## What you need to do
Reproduce only what runs from the line containing "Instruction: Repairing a" to the line containing "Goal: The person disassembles" in the records below, inclusive. Keep it exact, and keep the pictures out.

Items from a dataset

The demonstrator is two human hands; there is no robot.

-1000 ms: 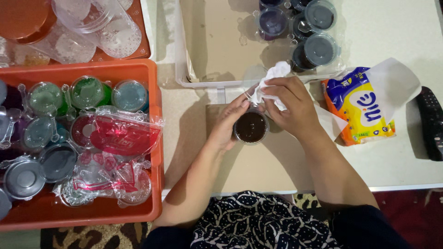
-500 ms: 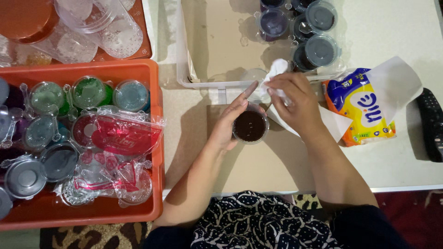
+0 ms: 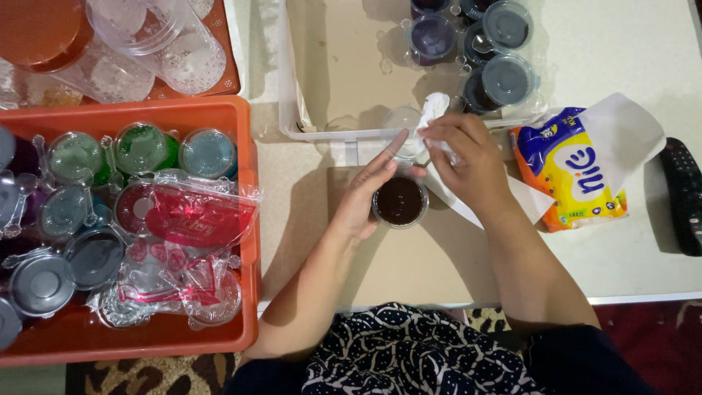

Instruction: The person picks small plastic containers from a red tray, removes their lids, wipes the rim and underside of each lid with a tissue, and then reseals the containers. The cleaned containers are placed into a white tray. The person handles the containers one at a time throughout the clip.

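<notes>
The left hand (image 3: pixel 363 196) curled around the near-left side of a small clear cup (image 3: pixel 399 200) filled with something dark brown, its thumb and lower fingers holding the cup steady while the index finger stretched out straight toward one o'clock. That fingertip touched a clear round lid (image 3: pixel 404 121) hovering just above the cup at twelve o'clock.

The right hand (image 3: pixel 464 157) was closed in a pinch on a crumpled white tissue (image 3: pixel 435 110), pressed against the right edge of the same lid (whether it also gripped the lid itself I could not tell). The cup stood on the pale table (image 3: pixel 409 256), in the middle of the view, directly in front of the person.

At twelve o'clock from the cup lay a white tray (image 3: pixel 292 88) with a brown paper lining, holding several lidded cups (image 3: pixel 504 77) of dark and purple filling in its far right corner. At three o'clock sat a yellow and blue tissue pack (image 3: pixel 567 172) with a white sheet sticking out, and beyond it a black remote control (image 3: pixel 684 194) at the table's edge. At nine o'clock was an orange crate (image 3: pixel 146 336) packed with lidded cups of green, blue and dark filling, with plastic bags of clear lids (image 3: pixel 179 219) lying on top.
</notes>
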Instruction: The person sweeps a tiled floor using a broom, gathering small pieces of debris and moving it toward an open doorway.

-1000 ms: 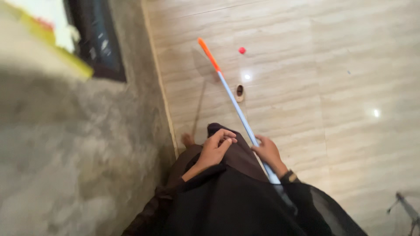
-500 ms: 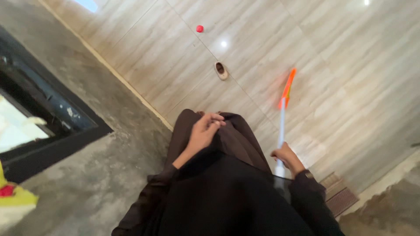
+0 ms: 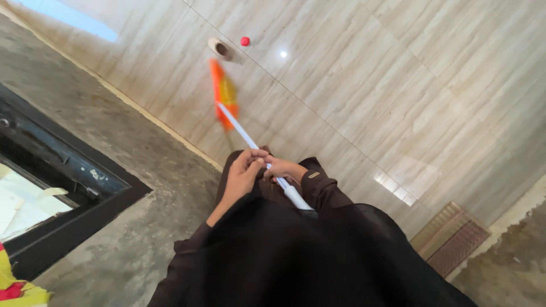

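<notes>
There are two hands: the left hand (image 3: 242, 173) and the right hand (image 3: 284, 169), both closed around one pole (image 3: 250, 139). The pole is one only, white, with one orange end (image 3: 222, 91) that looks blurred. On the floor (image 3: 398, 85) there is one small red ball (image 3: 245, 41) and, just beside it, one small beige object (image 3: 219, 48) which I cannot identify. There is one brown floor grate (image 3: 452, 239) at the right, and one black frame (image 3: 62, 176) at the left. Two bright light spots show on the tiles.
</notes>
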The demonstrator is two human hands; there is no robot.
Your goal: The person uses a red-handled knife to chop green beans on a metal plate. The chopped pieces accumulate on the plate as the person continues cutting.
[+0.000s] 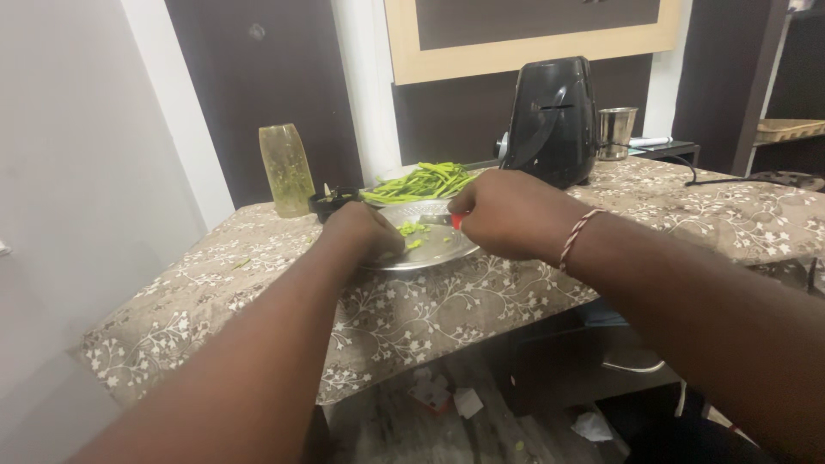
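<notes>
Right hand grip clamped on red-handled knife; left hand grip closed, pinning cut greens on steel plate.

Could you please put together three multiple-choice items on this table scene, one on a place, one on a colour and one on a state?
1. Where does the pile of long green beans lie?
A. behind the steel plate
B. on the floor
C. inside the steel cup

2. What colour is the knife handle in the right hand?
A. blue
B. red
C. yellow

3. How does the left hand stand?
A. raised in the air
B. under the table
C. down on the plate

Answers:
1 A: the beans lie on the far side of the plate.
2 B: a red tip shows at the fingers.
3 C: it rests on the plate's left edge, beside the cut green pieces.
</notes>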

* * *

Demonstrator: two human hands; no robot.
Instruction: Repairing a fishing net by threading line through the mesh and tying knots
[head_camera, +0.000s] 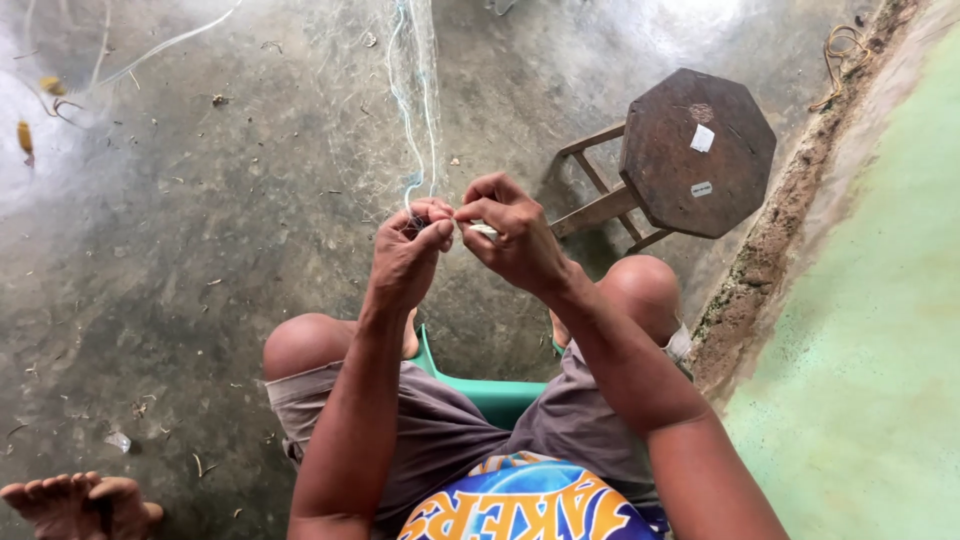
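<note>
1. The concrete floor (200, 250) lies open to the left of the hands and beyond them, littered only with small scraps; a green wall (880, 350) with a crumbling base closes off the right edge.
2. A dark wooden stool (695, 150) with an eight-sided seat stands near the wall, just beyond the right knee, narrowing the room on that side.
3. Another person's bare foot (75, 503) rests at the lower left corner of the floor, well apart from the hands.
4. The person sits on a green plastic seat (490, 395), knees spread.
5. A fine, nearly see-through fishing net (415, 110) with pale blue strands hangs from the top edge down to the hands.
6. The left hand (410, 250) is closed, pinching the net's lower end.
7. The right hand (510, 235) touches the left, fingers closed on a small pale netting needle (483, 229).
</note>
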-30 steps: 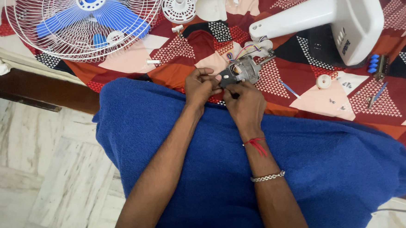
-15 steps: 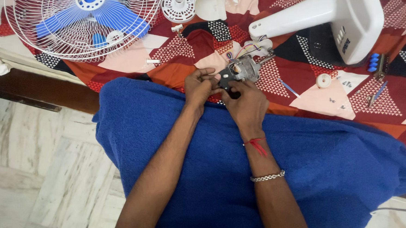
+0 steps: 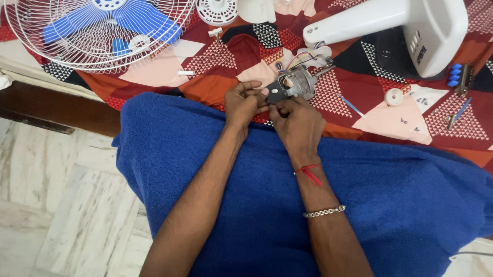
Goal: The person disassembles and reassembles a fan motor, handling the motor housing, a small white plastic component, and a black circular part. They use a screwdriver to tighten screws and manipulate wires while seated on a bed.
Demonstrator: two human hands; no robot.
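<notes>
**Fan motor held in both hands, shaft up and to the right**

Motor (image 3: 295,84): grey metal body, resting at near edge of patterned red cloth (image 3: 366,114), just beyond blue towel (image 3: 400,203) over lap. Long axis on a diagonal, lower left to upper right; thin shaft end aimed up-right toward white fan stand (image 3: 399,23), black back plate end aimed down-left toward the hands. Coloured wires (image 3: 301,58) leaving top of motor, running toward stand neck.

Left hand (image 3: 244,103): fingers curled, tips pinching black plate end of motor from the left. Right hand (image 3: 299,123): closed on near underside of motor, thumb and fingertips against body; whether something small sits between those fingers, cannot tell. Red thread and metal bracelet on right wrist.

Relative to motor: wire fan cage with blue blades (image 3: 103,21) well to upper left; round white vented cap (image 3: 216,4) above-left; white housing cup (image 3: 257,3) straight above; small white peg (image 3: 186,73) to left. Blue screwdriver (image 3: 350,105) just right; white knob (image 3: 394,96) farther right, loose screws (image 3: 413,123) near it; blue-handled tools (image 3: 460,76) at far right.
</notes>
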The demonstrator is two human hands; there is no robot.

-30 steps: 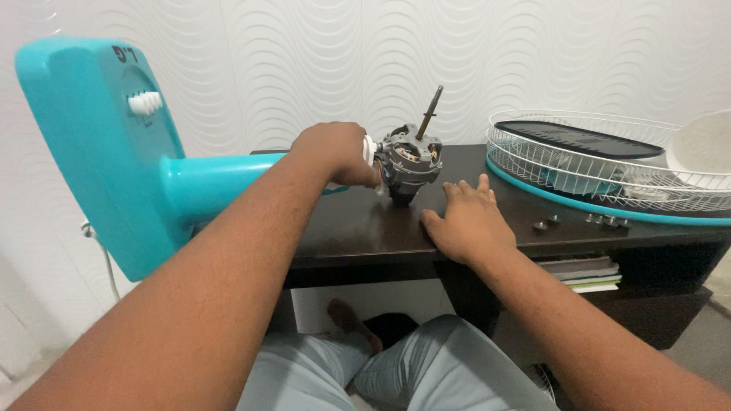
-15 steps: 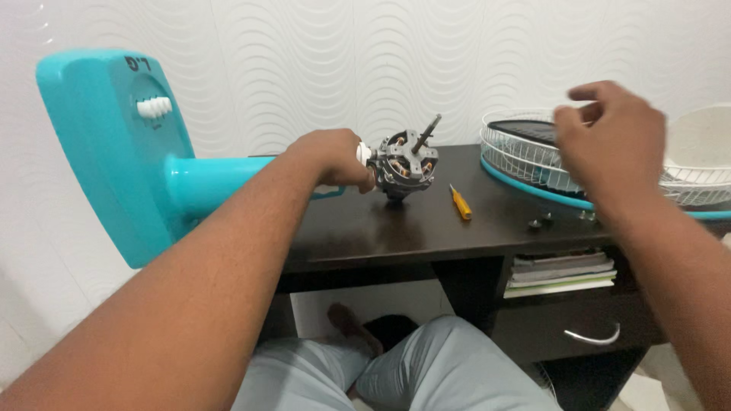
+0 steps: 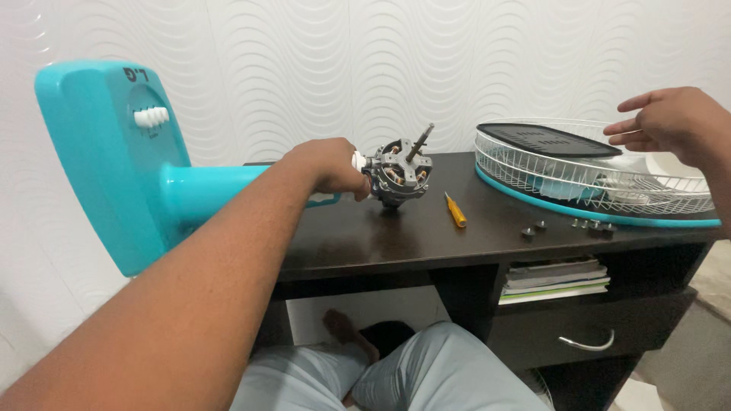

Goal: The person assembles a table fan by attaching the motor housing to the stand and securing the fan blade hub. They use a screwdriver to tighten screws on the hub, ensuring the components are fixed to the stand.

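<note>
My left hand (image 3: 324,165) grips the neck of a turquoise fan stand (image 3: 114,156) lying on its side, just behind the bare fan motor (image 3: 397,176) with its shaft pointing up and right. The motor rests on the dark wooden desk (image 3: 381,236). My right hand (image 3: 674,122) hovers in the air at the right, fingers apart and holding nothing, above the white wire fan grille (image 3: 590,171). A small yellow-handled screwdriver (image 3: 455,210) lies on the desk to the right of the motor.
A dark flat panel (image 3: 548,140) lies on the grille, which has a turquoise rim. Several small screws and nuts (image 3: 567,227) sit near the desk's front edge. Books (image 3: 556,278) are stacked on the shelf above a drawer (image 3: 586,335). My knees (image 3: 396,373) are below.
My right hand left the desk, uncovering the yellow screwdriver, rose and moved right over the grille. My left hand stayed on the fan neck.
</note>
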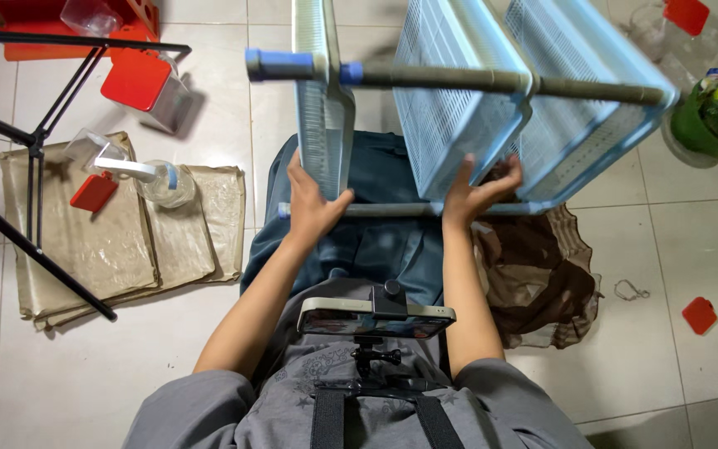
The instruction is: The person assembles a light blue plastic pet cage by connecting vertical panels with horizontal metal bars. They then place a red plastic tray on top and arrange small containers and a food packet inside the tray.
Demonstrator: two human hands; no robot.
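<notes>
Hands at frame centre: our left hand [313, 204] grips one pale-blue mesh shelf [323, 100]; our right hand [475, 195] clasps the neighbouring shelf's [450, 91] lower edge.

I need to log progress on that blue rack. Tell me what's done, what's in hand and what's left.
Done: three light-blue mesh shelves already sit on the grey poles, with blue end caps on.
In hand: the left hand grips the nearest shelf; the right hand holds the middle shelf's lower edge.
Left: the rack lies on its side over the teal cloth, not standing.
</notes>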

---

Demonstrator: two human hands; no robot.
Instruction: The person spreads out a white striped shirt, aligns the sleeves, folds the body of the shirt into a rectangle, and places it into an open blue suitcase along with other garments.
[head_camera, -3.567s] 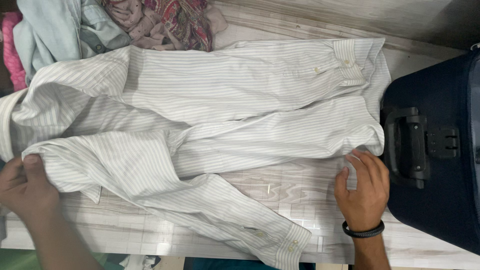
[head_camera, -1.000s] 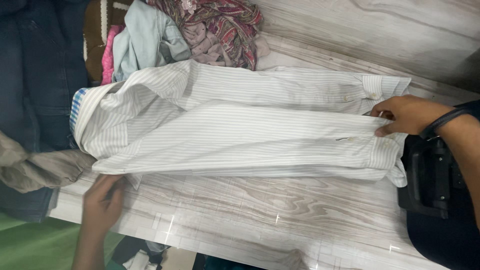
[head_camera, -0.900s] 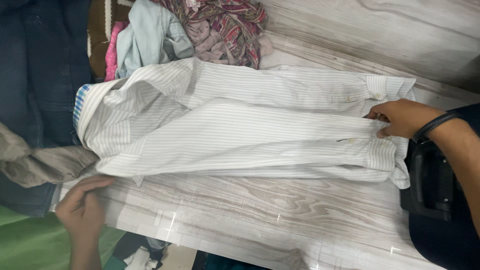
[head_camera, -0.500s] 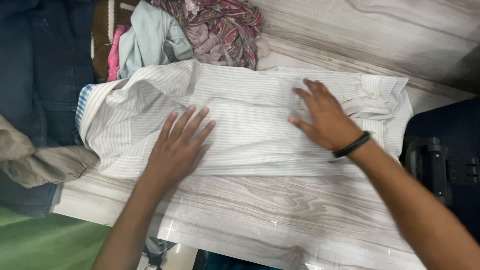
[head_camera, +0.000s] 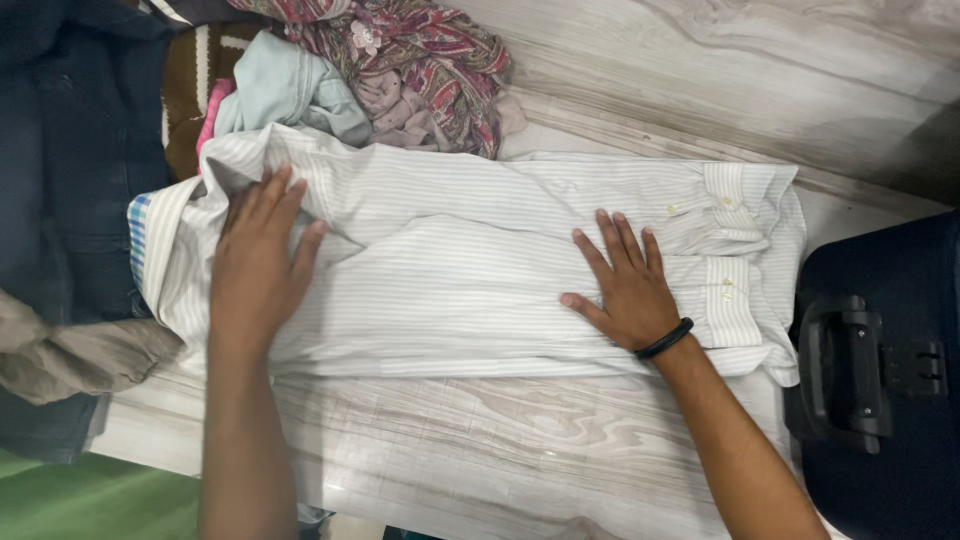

## Expected answer
Instruction: Repairing a fishing net by threading line through the mesh and tying knots
[head_camera, +0.000s] 
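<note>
1. The concrete floor (200, 250) lies open to the left of the hands and beyond them, littered only with small scraps; a green wall (880, 350) with a crumbling base closes off the right edge.
2. A dark wooden stool (695, 150) with an eight-sided seat stands near the wall, just beyond the right knee, narrowing the room on that side.
3. Another person's bare foot (75, 503) rests at the lower left corner of the floor, well apart from the hands.
4. The person sits on a green plastic seat (490, 395), knees spread.
5. A fine, nearly see-through fishing net (415, 110) with pale blue strands hangs from the top edge down to the hands.
6. The left hand (410, 250) is closed, pinching the net's lower end.
7. The right hand (510, 235) touches the left, fingers closed on a small pale netting needle (483, 229).
</note>
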-30 steps: 
-15 steps: 
+0 steps: 
Goal: The person disassembles and reassembles a fan motor, handling the motor housing, a small white plastic component, and a black circular part. They use a screwdriver to tighten screws and manipulate wires while seated on a bed.

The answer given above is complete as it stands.